At the end of next week, I’ll be leaving Leys News, the community newspaper I’ve been editing for the past two years. I’ve learnt a lot in that time, but the biggest epiphany was this: community journalism is a sector in its own right.
My background is in mainstream journalism, and before I started working at Leys News I assumed that community journalism worked along roughly the same lines. Major culture shock followed, including the discovery that I was the first ever editor of the paper to have any journalistic qualifications. When I realised this, I felt that my main task was to use my professional training to set standards and improve the quality of the newspaper.
Or, to put it more bluntly: I went into community journalism believing that my years of experience in the mainstream press gave me a mandate to show others how it should be done. I held training sessions, introduced a house style, began writing mini-guides to different aspects of journalism.
I do think my actions have borne fruit, in the shape of a more professional-looking, internally consistent newspaper.

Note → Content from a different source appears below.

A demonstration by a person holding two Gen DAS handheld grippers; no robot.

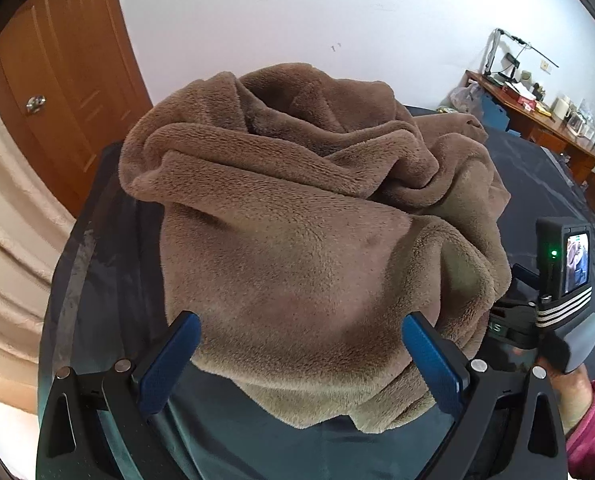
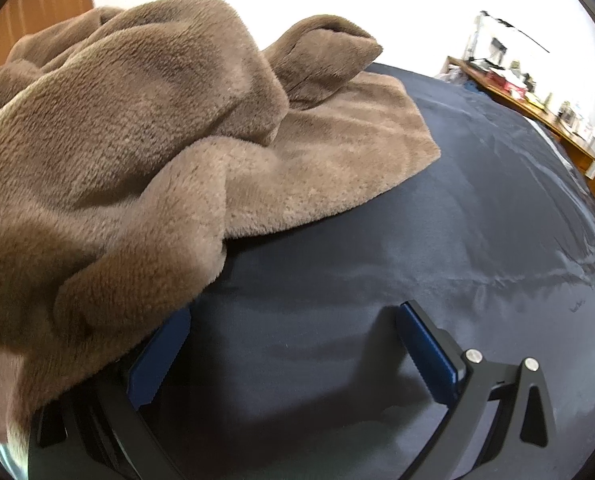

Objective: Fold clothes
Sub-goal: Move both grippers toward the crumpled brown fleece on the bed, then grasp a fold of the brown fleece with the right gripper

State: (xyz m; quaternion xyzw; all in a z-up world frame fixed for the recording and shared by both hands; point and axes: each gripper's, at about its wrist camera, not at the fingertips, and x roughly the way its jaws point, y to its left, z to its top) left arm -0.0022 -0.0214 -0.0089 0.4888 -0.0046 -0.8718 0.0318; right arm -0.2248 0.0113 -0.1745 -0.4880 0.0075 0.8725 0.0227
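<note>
A brown fleece garment (image 1: pixel 305 216) lies in a crumpled heap on a dark sheet (image 1: pixel 109 288). My left gripper (image 1: pixel 301 344) is open, its blue fingers spread on either side of the garment's near edge, with fabric bulging between them. In the right wrist view the same garment (image 2: pixel 117 140) fills the left half, with a flat flap reaching right. My right gripper (image 2: pixel 293 340) is open over the dark sheet (image 2: pixel 477 208); the garment drapes over its left finger (image 2: pixel 157 360), and nothing is between the fingers. The right gripper's body with its camera screen (image 1: pixel 565 276) shows at the right of the left wrist view.
A wooden door (image 1: pixel 57 80) stands at the left and a beige curtain (image 1: pixel 5 240) beside it. A cluttered wooden desk (image 1: pixel 537 108) runs along the far right wall, also seen in the right wrist view (image 2: pixel 529 96). The person's hand in a pink sleeve (image 1: pixel 589 420) is at the lower right.
</note>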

However, what I didn't appreciate when I embarked on this course of action is that community journalism has an ethos of its own and a lot of valuable qualities that are completely missing from the mainstream media.

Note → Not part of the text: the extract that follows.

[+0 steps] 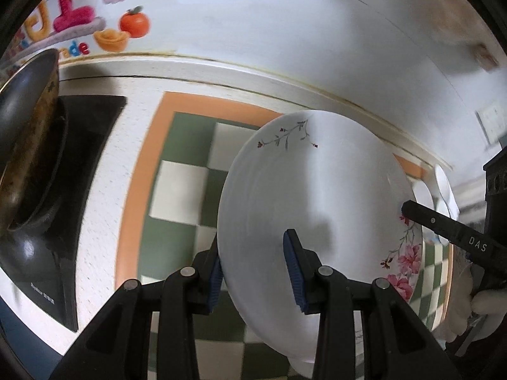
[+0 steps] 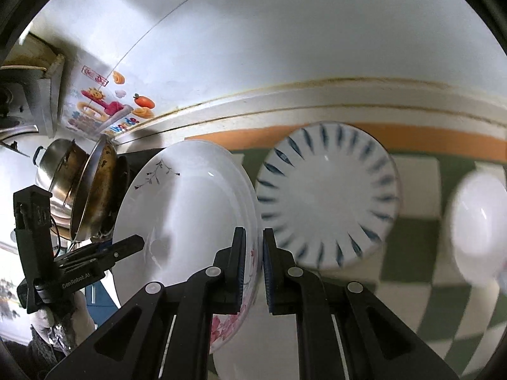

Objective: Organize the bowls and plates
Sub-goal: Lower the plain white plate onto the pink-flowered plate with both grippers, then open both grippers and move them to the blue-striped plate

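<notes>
Black claw (image 1: 253,272) frames, ribbed blue pads (image 1: 293,272), silver pivot screws — white "DAS" lettering, white gloves (image 1: 459,304)

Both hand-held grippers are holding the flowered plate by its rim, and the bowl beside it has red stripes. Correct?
Not quite. The bowl has blue stripes, not red, as the right wrist view shows. The rest stands: the left hand-held gripper and the right hand-held gripper both hold the flowered plate by its rim.

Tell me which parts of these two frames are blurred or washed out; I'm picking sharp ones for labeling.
Left wrist view: the floral plate and left gripper are fairly sharp, while the checkered mat and wall sticker smear with motion. Right wrist view: the blue-striped bowl is softly blurred, the white bowl at the right edge is a glaring blur, and fisheye bends the counter edge.
</notes>
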A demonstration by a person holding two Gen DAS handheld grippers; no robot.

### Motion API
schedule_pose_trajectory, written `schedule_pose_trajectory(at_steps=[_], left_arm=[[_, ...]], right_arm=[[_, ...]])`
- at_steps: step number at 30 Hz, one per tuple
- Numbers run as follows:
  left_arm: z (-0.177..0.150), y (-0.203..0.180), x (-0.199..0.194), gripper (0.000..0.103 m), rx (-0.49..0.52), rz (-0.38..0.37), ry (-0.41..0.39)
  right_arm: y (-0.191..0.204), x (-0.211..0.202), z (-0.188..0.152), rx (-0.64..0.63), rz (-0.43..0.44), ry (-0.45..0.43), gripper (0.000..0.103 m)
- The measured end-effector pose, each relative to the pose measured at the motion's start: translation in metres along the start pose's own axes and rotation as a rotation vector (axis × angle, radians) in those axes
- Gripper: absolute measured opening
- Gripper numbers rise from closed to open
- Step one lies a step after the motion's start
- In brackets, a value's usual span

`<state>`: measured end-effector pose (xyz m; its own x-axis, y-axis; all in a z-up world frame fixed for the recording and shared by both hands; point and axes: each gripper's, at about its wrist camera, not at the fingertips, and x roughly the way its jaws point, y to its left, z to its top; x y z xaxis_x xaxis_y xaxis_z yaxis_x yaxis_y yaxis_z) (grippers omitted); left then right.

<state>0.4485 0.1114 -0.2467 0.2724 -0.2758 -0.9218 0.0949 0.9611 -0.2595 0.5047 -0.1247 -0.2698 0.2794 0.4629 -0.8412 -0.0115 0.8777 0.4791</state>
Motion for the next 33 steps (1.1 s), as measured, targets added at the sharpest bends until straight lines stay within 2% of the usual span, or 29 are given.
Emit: schedule_pose_trajectory(at_steps=[7,13,25,33], left_arm=[[-0.024,-0.031,0.003,0.033,0.081,-0.016,0.038],[-0.045,-0.047,0.030,0.033,0.139,-0.009,0.112],[-0.078,-0.067,0.083,0.033,0.243,0.063,0.251],[-0.090,-0.076,0.097,0.033,0.277,0.112,0.285]], right_arm=[[-0.026,-0.043,-0.058,0.075,-0.018,-0.034,0.012],[-0.051,-0.055,-0.102,0.139,-0.038,-0.037,0.012],[-0.096,-0.022,-0.167,0.262,-0.069,0.049,0.012],[-0.110,-0.009,-0.180,0.294,-0.070,0.081,0.012]])
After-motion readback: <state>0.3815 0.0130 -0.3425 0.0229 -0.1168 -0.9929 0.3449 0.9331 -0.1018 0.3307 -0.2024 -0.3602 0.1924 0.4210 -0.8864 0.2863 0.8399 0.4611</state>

In my farewell editorial for Leys News, I explain why I now think community journalism is so important: “[It] is a sector in its own right, one filled with potential. If people are losing faith in mainstream media, I believe the answer is to increase people’s sense of ownership over the media they consume. Keeping things at a micro-local level is a way of ensuring that a newspaper remains accountable to the community it serves.”
People working in the regional and national press could learn a lot from how community newspapers work.